I shook my head and replied
"No, coffee doesn't suit me. So tea is fine".
"Same as me". He replied
"Mein kuch help kardu" I asked him as I felt it awkward standing doing nothing seeing him. He declined and said
"It's done. You go sit I'll bring this".
Listening him I did as he told and after a min he came out with our tea.
I took one of it and taking a sip sighed a deep breath because it was quite delicious. It was having a strong taste of ginger just how I like it.
"This is so good" I appreciated him
"Thanks" he smiled.
We finished our tea,talking here and there and were ready to go to the beach. We didn't took our car as the beach was nearby and the weather was quite pleasant. Walking beside each other, we were silent. Voice of of the shores nearby was quite was peaceful to our ears. There were many things going inside me, question and no answer to it were bothering me a little. So wanting to break the silence I spoke
"Randhir you know right there are lots of question unanswered?". He looked at me and smiling asked
"What do you want to know Ahana?".
Sighing I asked
"What were you talking about in the car?".
Intertwining our hands, he started saying
"Its just that jab mom-dad ne mujhe tumhari photo dikhaiye toh I just couldn't say no to them.

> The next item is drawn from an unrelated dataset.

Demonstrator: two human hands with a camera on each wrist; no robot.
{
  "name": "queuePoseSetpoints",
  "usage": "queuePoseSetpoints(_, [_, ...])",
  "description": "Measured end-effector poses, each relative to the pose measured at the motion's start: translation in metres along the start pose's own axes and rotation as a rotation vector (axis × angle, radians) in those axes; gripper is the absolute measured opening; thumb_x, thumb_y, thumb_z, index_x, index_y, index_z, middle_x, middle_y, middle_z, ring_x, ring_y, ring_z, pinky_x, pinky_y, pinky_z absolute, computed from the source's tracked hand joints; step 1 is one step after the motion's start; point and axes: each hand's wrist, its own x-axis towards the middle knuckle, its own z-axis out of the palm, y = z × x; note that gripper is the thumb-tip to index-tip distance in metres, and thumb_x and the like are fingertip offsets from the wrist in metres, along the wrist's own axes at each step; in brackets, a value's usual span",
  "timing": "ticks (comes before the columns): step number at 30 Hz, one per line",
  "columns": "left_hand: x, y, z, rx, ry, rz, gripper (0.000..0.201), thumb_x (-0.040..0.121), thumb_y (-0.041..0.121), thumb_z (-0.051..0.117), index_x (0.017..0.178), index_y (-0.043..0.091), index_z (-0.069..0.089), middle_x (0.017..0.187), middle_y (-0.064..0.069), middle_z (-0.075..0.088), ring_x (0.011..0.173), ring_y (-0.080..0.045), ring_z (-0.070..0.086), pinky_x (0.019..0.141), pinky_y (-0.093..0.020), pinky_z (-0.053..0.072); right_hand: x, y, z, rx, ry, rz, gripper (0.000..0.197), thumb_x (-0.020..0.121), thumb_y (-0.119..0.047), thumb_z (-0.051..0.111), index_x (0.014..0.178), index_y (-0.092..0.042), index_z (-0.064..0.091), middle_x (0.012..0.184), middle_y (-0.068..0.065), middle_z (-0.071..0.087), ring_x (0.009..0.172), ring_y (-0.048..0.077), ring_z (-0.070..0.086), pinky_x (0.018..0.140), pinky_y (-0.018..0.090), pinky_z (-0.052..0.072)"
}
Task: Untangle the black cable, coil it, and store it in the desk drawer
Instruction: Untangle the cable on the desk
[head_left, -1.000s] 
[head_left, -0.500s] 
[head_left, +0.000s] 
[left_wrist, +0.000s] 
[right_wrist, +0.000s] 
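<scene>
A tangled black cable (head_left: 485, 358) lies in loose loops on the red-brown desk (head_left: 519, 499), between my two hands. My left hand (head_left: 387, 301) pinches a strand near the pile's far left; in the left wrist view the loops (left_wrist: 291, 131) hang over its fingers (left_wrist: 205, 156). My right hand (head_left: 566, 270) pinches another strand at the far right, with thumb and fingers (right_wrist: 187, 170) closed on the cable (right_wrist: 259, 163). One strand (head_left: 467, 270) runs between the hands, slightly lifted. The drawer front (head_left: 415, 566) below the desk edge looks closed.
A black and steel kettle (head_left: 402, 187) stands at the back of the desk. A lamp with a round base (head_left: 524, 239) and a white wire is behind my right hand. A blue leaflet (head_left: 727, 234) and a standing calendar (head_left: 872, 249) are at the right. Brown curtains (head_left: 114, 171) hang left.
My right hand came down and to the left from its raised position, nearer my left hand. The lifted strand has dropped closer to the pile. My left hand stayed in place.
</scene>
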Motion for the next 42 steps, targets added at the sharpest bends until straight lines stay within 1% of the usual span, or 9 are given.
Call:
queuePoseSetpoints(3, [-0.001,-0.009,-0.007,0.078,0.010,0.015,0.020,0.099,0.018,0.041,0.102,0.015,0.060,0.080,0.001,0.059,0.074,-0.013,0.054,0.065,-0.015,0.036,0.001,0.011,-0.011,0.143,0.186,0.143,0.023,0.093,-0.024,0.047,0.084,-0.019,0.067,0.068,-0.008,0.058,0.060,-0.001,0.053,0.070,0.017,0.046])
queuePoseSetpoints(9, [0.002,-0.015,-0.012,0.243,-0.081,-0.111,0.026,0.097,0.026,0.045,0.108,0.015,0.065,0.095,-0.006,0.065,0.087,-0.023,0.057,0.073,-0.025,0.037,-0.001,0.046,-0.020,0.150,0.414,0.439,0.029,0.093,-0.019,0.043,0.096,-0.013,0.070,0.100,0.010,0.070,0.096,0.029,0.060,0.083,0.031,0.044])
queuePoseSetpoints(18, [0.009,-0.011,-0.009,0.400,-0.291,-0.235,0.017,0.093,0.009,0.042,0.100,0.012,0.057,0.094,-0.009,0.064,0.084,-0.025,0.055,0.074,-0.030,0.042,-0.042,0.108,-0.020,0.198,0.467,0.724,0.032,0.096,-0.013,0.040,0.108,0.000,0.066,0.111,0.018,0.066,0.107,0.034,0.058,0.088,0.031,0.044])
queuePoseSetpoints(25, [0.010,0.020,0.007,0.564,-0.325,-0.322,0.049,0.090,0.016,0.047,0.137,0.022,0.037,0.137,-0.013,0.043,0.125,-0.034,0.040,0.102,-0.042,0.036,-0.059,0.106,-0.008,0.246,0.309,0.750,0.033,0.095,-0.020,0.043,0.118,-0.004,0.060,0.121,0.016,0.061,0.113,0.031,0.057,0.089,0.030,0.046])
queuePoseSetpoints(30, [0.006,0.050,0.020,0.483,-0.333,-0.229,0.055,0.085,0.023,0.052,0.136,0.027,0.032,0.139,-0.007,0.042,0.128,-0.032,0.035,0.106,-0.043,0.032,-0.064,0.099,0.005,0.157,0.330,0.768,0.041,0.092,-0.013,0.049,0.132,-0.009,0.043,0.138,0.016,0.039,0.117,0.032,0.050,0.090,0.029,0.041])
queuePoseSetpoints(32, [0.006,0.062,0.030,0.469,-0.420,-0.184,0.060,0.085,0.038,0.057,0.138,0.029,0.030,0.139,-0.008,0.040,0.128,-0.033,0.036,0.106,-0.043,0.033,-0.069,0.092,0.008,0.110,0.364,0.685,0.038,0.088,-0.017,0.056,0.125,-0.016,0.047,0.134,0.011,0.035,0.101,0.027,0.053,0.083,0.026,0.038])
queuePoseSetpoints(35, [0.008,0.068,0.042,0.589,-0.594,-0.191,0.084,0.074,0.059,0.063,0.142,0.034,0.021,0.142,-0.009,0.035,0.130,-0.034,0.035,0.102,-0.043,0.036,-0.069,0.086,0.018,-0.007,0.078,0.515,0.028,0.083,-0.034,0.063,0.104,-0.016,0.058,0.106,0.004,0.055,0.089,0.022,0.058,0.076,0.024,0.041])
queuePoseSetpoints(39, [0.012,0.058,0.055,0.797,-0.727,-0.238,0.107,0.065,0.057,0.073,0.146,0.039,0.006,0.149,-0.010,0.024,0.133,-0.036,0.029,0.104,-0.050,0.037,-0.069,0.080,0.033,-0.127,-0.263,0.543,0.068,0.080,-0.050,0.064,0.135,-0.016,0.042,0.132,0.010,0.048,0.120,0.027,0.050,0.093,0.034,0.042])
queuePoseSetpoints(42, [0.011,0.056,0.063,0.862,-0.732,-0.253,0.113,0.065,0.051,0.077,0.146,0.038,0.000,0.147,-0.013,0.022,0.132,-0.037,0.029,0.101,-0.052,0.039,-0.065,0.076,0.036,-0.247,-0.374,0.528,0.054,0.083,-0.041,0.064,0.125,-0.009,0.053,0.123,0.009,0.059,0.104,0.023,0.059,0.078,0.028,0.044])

I don't know what was that which attracted me towards you but it just happened and also because my mum was your mums good friend for almost 6 years now so maa was quite sure about you being perfect for me which even I felt just by seeing your picture. I just couldn't spend time with you because first I was always an workoholic and never invested my time other than business. You can call me stupid but, mom gave me a very good lecture having enough of my nature just before our wedding on how I am now no more alone and I have to give more importance to you and not work because you are marrying me and it is only me who you could rely on for getting comfortable with the new changing but there is something more to me saying yes for marrying you". He stopped and frowning I asked him
"What is it?". Taking me in side hug he asked
"Do you remember visiting any orphanage around three months back?". Hearing him I widened my eyes in shock because nobody knows that I go there. Literally no one. Composing myself I asked
"How do you know I go there ?".
Smiling he replied
"Well the orphanage you visited is one of our projects. That one day I saw you answering the question of a small girl that why they don't have any parent. The way you answered that question and made the girl understand it without hurting her emotions and choosing the correct words, I wondered how you could do that so easily because every time the question was asked to me, I always became silent or blank not knowing how to reply. After that you were always there back in my mind no matter how much I tried not to think about you but nothing helped me. The first thing that I was attracted to was your nature and humbleness and than your beauty. I thought that I would like to have someone like you in my future beside me which would be my wife but never approached you because firstly I never had any relationship so I was didn't know how it works and second thing I thought that you would mayme be in a relationship keeping in mind your too beautiful for your own good". Is this man actually for real?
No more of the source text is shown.